Not really. It’s not that the code isn’t optimized. The inference algorithms ML needs are very specific and very compute intensive. So unfortunately it’s not a matter of a smart person fiddling with a few lines and bingo.
AI in general is a performance challenge on many levels.
Hi guys, v0.5.0 is a bit all over the place at the moment in terms of different models, general approach to how to get the data from Flame and back and so on.
Also most of the work I’m doing in that branch currently focused on being able to train it on one’s own data as it is becoming more and more an issue.
So I would not recommend to use v0.5.0 at the moment and I’ll give you a shout when its become something useful.
Actually PyTorch made quite a big progress on Apple silicon recently and its is not as slow as it used to be.
It looks that I need to take v0.4.3 a bit further and adopt it to newer versions of everything. I will try to wrap something that might work up from old branch and will give you guys a shout when its there to test.
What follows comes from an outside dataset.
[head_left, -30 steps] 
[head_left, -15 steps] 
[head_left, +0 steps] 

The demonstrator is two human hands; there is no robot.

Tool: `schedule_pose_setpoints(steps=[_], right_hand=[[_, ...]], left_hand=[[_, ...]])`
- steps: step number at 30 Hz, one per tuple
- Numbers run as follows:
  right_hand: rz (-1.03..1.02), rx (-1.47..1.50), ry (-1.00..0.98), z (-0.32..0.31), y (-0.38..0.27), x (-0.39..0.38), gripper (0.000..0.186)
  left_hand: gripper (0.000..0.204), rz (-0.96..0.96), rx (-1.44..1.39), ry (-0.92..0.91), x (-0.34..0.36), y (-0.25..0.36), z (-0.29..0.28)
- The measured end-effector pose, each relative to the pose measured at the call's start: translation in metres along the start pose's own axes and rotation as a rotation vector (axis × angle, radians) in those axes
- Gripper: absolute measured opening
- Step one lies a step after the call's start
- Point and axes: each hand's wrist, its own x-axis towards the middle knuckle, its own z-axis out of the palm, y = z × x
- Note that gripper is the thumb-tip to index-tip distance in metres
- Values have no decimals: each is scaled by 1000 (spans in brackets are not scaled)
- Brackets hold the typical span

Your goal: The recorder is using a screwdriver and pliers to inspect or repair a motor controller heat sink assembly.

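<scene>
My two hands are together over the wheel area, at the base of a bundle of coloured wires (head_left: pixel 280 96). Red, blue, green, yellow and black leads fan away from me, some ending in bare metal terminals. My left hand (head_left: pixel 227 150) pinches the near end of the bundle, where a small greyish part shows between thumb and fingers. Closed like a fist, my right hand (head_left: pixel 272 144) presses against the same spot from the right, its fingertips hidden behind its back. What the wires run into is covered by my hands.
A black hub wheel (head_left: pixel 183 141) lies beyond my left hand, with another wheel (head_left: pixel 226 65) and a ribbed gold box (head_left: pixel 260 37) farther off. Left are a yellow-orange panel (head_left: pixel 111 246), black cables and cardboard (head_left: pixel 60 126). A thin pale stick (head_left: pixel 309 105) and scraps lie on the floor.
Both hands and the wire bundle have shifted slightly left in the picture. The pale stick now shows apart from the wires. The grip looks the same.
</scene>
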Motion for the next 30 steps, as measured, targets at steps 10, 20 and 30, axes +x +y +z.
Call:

Ok, should I try 0.4.3 then? I just tried 0.4.4 and it installs and then when I try to run it I get this:
/bin/bash: /Users/carl/Documents/flameTimewarpML/miniconda3/bin/conda: No such file or directory
/bin/bash: conda: command not found
Traceback (most recent call last):
File “/Users/carl/Documents/flameTimewarpML/bundle/inference_sequence.py”, line 3, in
import cv2
ModuleNotFoundError: No module named ‘cv2’
logout
EDIT: Ahh I see, there is only a linux version for 0.4.4
Just let me try to see if I can amend 0.4.3 quickly to be able to use new pytorch on Apple silicon. That might be easier, I’ll give you a shout when there’s something to test, hopefully over the weekend
Thanks @talosh!! We’ll test as soon as it’s ready!
For what it’s worth, when processing a 4k clip on 0.4.3 with a M2 Ultra Mac we found that it would utilize a single core. When halving the res of the same clip to 2k it processes using 6-cores, and when processing at 1/4 res it leverages 22-cores.
OpenCV has dropped suppertong exr files. I’ve found a code that reads uncompressed exr files and amended it to be able to write in pure python. No compression is supported but I think its fine for not having to maintain additional complicated dependencies.
I’ve been getting a CUDA error in Rocky Linux / Flame 2024.1.1 - TWML v0.5.0 dev.005. Wondering what the fix might be. Tried converting the clip to HD, and restarting. No help.
Error: CUDA error: no kernel image is available for execution on the device
CUDA kernel error might be asynchronously reported at some other API call, so the stack trace below might be incorrect. For debugging consider passing CUDA_LAUNCH_BLOCKING=1.
Yeah, I still haven’t gotten it to work. Tried removing and re-installing. Something seems broken. Running RTX A5000, so I think it’s related to that. I can’t get the initial install to happen when starting Flame. Went through the steps @randy posted on LP, but no dice. Wondering if I criss-crossed the older version with the newer? Anyone know how to clear off the older version completely to get a fresh install?
I’m working on some sort of solution with enabling 0.4 branch to work on newer hardware / GPU’s.
It looks that it would be possible to have a bespoke python environment with all packages needed alongside with the one bundled in Flame using “conda-pack” (Conda-Pack — conda-pack 0.7.0 documentation)
If it works it would make it easier to get it working on new hardare
HI guys, I’ve made some progress into getting timewarp compatible with 2025 and did some tests on MacOS as well with very recent PyTorch 2.2
There’s still one function that has not been accelerated for Mac in PyTorch but the rest are.
Testing on the same 2k test sequence of 36 images 50% slowdown:
MacMini M2 Metal - 39 sec
MacMini CPU (single therad) - 121 sec
Linux P5000 - 16 sec
Linux CPU (single therad) - 158 sec
Training time on mac is still about 3 - 4 times slower comparing to Linux, due to incomplete backpropagation for nn.functional.grid_sample on Metal. But it is possible to train and finetune models as well.
I’ve made some progress with bringing old “interfaceless” Timewarp closer, and it has now training code as well.